Bu itibarla Yargıtay Cumhuriyet Başsavcılığı itirazının kabulüne karar verilmelidir.
Çoğunluk görüşüne katılmayan dört Ceza Genel Kurulu Üyesi; sanığa atılı suçların sabit olduğu, bu nedenle itirazın reddine karar verilmesi gerektiği düşüncesiyle karşı oy kullanmışlardır.

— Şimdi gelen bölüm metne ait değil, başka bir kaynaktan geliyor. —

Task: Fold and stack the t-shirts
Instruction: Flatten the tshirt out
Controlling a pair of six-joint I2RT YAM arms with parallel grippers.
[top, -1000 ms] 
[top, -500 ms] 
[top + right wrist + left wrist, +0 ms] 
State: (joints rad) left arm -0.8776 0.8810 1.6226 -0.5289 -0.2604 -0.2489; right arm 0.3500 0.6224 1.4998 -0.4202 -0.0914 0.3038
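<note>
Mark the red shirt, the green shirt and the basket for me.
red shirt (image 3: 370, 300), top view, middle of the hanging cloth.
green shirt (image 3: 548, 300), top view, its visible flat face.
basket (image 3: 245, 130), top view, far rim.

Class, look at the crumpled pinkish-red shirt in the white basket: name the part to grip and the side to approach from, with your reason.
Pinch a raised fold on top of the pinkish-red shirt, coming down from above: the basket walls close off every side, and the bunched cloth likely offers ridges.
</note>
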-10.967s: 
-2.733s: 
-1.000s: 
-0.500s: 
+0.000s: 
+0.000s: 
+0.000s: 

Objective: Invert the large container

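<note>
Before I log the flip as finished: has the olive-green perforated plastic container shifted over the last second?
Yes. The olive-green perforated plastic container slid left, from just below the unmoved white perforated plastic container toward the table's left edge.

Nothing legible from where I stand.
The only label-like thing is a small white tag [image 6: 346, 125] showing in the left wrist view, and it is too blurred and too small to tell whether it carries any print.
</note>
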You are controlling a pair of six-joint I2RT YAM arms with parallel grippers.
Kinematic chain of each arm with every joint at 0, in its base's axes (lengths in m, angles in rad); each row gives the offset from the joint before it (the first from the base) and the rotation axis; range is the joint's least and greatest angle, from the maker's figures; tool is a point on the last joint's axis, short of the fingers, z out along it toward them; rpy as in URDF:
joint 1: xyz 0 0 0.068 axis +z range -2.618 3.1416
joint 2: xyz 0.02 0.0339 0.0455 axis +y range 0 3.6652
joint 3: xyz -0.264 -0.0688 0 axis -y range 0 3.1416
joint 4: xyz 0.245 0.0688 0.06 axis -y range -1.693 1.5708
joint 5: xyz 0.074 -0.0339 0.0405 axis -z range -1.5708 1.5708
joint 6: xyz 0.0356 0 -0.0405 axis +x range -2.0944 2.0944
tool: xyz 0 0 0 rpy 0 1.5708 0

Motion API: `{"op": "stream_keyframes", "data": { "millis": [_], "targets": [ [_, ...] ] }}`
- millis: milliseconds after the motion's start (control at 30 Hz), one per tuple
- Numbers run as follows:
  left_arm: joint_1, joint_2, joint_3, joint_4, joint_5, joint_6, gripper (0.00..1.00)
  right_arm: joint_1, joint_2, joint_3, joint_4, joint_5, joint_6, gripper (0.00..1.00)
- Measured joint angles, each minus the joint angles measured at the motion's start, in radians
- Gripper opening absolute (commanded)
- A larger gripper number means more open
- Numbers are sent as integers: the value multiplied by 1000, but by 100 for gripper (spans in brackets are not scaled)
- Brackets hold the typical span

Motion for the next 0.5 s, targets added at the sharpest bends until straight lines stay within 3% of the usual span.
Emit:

Ulaşılan sonuç karşısında sanığın cezai ehliyetinin bulunup bulunmadığının tespiti bakımından eksik araştırmaya dayalı olarak karar verilip verilmediğine ilişkin uyuşmazlık konusu değerlendirilmemiştir.
SONUÇ:
Açıklanan nedenlerle;
1- Yargıtay Cumhuriyet Başsavcılığı itirazının KABULÜNE,
2- Yargıtay (Kapatılan) 13. Ceza Dairesinin 18.12.2017 tarihli ve 9678-14848 sayılı onama kararının KALDIRILMASINA,
3- Nazilli 4. Asliye Ceza Mahkemesinin 17.03.2016 tarihli ve 156-366 sayılı hükümlerinin, sanığın atılı suçları işlediğine dair her türlü şüpheden uzak, kesin ve inandırıcı delil bulunmadığı gözetilmeden beraati yerine yazılı şekilde mahkûmiyetine karar verilmesi isabetsizliğinden BOZULMASINA,
4- Yargıtay Cumhuriyet Başsavcılığının itirazı kabul edilerek Özel Dairenin onama kararının kaldırılıp, Yerel Mahkemenin mahkûmiyet hükümlerinin bozulmasına karar verilmesi karşısında, cezanın İNFAZININ DURDURULMASINA ve sanığın TAHLİYESİNE, başka bir suçtan hükümlü veya tutuklu olmadığı takdirde sanığın derhal salıverilmesi için YAZI YAZILMASINA,
5- Dosyanın mahalline gönderilmek üzere Yargıtay Cumhuriyet Başsavcılığına TEVDİ EDİLMESİNE, 15.12.2022 tarihinde yapılan müzakerede oy çokluğuyla karar verildi.